Given a graph with $N$ nodes and node features $\mathbf{H} \in \mathbb{R}^{N \times d_n}$, graph neural networks transform the raw features $\mathbf{H}$ to embedded features that capture the contextual and structural information of the graph. This transformation consists of a series of message passing steps, where step $t$ consists of i) message generation using function $\mathbf{M}_t[\bullet]$ and ii) updating the node features with the aggregated messages of the neighboring nodes using function $\mathbf{U}_t[\bullet]$:

\begin{align}\label{message-passing}

&\mathbf{m}_{t+1}^{(v)} = \mathbf{Agg}\left[\{\mathbf{M}_t[\mathbf{h}_{t}^{(v)}, \mathbf{h}_{t}^{(u)}]\}_{u \in \mathcal{N}_v}\right] \nonumber\\

&\mathbf{h}_{t+1}^{(v)} = \mathbf{U}_t[\mathbf{h}_{t}^{(v)}, \mathbf{m}_{t+1}^{(v)}]. \tag{2}

\end{align}

Normalizing flows are generative models which find an invertible mapping $\mathbf{z}=\mathbf{f}[\mathbf{x}]$ to transform the data $\mathbf{x}$ to a latent variable $\mathbf{z}$ with a simple prior distribution (e.g., $\mbox{Norm}_{\mathbf{z}}[\mathbf{0}, \mathbf{I}]$). By sampling $\mathbf{z}$ and applying the inverse function $\mathbf{f}^{-1}[\bullet]$, we can generate data from the target distribution. This paper is based on the RealNVP which uses the mapping:

\begin{align}\label{realnvp_map}

\mathbf{z}^{(0)}&= \mathbf{x}^{(0)} \exp{\left[\mathbf{f}_1\left[\mathbf{x}^{(1)}\right]\right]} + \mathbf{f}_2\left[\mathbf{x}^{(1)}\right] \nonumber\\

\mathbf{z}^{(1)}&=\mathbf{x}^{(1)},\nonumber

\end{align}

where $\mathbf{x}^{(0)}$ and $\mathbf{x}^{(1)}$ are partitions of the input $\mathbf{x}$, and the output $\mathbf{z}$ is obtained by concatenating $\mathbf{z}^{(0)}$ and $\mathbf{z}^{(1)}$. The functions $\mathbf{f}_1[\bullet]$ and $\mathbf{f}_2[\bullet]$ are neural networks. RealNVP cascades these mapping functions with random partitioning at each step.

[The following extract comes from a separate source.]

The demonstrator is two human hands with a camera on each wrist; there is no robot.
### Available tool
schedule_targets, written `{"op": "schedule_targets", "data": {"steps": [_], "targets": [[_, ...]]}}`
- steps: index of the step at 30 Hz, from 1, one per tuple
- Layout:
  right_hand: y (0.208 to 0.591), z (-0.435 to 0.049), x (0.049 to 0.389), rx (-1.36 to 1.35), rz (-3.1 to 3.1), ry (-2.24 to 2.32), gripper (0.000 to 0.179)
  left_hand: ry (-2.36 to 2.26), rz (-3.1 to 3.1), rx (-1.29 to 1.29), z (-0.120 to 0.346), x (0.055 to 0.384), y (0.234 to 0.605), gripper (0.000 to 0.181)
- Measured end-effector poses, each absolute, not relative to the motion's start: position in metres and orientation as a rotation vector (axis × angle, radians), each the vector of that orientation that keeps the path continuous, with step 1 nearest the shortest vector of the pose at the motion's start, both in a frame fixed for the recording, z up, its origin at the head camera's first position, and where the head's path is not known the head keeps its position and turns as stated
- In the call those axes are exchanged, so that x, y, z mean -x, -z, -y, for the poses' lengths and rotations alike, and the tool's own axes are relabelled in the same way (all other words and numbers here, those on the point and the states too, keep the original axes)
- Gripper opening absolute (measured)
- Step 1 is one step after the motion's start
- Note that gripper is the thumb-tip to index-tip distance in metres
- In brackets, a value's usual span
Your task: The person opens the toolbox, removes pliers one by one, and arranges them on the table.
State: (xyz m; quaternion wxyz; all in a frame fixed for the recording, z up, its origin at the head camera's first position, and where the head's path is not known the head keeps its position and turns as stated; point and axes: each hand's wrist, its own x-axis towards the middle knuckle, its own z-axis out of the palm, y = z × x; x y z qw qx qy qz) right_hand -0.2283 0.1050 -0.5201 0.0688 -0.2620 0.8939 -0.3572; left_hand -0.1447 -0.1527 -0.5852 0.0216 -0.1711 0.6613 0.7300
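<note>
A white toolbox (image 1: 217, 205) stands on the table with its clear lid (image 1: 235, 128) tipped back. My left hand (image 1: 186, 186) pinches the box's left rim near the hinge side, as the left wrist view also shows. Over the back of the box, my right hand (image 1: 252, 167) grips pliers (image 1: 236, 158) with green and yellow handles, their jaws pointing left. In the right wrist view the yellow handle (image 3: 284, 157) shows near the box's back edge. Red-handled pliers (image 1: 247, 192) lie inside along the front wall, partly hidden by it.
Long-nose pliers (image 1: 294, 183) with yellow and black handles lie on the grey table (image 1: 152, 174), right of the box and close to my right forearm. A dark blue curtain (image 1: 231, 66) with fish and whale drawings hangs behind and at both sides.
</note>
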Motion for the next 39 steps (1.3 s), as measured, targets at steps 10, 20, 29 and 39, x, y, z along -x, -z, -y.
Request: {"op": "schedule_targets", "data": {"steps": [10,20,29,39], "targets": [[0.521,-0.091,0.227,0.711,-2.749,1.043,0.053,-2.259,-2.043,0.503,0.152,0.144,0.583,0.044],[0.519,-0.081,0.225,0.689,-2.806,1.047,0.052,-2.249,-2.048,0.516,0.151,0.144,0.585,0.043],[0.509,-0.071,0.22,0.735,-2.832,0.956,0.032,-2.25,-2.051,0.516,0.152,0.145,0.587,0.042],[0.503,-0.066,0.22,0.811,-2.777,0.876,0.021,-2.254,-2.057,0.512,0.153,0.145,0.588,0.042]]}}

This paper extends normalizing flows to graphs by applying the RealNVP mapping functions to the node feature matrix $\mathbf{H}$ (figure 5a):

\begin{align}\label{realnvp_graph}

\mathbf{H}_{t+1}^{(0)}&= \mathbf{H}_{t}^{(0)} \exp{\left[\mathbf{F}_1\left[\mathbf{H}_{t}^{(1)}\right]\right]} + \mathbf{F}_2\left[\mathbf{H}_{t}^{(1)}\right] \nonumber\\

\mathbf{H}_{t+1}^{(1)}&=\mathbf{H}_{t}^{(1)},\nonumber

\end{align}

where the functions $\mathbf{F}_1[\bullet]$ and $\mathbf{F}_2[\bullet]$ can be any message-based transformation and are chosen here to be graph attention layers. In practice, an alternating pattern is used for consecutive operations.

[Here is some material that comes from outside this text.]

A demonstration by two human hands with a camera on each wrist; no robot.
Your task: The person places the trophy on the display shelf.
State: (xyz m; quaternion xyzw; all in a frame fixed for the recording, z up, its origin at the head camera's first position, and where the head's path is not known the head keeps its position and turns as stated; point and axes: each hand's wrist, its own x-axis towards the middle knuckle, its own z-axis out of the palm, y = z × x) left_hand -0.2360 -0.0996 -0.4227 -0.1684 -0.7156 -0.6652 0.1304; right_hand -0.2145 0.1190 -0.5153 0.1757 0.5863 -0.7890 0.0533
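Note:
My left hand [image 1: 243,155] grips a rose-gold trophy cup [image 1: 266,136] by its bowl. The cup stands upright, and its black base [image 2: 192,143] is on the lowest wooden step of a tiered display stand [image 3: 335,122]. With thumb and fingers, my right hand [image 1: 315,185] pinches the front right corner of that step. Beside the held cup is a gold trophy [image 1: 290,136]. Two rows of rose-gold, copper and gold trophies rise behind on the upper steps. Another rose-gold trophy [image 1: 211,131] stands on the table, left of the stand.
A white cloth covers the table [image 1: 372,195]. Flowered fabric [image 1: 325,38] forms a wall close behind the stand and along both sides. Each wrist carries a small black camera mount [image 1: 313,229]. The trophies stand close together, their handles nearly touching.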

In the supervised setting, the raw features are transformed through these layers to perform downstream tasks such as node classification. The resulting network is called *GRevNet*. Ordinary graph neural networks need to store the hidden states after each message passing step to do backpropagation. However, the reversible functions of GRevNet can save memory by reconstructing the hidden states in the backpropagation phase.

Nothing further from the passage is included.